§ **What this task involves**:
Find every line below where the word "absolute" occurs, then give how many you found and nothing else.

(Dataset excerpts)

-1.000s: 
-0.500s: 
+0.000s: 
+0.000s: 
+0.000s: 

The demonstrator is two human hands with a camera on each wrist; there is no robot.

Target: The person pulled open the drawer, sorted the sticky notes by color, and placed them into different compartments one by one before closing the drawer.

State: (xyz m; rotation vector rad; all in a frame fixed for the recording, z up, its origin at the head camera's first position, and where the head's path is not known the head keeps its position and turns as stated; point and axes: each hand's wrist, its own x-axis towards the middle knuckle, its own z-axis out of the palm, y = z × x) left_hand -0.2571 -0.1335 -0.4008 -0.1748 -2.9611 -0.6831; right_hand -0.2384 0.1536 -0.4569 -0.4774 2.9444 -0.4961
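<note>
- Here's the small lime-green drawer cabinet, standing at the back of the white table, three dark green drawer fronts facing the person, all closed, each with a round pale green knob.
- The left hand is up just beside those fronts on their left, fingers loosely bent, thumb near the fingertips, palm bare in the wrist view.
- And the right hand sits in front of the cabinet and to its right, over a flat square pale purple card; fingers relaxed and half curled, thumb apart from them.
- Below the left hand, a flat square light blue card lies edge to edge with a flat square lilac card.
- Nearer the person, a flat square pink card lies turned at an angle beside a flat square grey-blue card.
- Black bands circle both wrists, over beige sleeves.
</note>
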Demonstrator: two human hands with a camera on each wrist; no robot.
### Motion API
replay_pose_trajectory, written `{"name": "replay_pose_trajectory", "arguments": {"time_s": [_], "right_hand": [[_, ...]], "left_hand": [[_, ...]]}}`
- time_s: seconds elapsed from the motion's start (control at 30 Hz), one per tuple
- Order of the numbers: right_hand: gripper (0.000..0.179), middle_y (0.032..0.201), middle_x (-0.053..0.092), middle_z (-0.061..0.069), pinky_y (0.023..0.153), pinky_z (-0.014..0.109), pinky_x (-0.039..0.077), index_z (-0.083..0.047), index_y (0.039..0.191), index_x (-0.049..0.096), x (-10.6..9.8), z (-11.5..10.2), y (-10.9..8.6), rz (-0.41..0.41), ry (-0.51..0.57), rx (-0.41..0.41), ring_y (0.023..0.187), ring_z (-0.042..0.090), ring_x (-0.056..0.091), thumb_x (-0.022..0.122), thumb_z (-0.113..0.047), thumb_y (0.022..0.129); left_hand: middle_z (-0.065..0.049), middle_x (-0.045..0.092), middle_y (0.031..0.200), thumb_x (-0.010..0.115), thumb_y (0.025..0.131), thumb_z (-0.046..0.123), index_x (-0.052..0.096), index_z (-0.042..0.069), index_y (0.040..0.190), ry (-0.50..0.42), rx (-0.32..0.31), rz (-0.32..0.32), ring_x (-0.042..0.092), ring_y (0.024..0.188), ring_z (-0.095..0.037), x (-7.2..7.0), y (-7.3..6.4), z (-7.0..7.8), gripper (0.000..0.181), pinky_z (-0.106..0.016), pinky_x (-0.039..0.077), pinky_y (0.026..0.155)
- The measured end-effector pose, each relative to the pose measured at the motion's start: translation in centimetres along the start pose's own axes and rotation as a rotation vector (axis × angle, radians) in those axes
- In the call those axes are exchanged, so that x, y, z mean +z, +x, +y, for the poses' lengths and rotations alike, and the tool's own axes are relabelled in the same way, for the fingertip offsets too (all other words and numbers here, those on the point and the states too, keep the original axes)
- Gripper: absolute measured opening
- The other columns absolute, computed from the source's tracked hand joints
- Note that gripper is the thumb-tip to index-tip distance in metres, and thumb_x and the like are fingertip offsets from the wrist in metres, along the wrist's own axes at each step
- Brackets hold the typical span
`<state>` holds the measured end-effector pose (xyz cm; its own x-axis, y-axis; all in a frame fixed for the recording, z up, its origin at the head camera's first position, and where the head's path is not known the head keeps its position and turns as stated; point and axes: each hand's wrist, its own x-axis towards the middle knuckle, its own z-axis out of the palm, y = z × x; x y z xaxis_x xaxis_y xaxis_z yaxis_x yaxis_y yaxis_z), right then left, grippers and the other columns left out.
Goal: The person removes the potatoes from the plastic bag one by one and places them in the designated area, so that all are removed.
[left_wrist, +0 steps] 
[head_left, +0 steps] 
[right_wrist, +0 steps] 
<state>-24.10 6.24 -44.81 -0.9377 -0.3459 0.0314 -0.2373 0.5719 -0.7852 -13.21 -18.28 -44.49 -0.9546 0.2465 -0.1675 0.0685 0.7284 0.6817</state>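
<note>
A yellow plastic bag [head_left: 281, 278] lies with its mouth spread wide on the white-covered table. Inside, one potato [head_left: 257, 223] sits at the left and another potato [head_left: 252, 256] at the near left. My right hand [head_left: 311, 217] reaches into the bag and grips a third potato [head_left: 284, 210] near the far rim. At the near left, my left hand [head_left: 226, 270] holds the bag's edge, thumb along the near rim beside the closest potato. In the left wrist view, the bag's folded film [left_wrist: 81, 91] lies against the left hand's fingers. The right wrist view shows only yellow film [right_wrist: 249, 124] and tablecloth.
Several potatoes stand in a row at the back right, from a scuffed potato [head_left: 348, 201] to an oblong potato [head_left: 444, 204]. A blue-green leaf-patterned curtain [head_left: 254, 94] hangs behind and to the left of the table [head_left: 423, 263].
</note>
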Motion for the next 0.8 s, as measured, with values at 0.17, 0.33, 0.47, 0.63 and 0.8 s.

§ **Exercise solution**:
2